TASK OBJECTIVE: Return, word for word, only the lines of the data below that lie between the line with "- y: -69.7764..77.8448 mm" and the line with "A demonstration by", those two lines included.

GIVEN INFORMATION:
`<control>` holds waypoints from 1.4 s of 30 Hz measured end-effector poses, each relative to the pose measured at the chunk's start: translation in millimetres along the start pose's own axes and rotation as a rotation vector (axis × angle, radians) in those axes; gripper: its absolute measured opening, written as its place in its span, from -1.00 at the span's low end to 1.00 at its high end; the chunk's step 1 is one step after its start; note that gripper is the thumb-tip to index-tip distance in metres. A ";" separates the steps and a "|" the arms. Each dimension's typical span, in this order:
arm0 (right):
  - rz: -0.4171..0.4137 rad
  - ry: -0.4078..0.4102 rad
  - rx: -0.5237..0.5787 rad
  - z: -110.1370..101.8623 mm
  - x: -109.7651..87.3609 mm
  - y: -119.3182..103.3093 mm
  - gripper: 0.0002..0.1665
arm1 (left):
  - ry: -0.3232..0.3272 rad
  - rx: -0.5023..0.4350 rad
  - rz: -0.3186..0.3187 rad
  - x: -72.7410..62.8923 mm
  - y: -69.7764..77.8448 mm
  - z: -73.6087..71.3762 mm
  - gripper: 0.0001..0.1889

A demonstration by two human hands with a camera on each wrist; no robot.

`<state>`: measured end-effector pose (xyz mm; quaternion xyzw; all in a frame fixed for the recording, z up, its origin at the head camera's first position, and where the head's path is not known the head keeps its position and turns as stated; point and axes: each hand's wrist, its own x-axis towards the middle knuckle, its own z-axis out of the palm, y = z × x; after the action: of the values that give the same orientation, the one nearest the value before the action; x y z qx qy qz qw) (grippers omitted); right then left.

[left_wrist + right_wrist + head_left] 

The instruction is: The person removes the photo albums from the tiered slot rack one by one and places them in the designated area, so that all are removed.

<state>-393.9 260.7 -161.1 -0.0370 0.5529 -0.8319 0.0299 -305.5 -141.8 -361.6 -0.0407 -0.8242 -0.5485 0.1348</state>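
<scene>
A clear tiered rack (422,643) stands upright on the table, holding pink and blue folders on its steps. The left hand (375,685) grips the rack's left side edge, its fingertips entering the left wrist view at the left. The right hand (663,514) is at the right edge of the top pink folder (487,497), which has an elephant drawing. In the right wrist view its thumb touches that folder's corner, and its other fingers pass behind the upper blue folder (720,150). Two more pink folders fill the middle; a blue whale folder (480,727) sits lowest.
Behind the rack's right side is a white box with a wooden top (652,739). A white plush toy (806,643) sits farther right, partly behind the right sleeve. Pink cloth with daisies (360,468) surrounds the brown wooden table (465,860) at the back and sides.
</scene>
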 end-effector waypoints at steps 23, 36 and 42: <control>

EXERCISE RESPONSE:
  - y: -69.7764..77.8448 mm
  - z: -73.6087..71.3762 mm
  - gripper: 0.0001..0.1889

A demonstration by two human hands with a camera on each wrist; no robot.

This answer requires nothing more.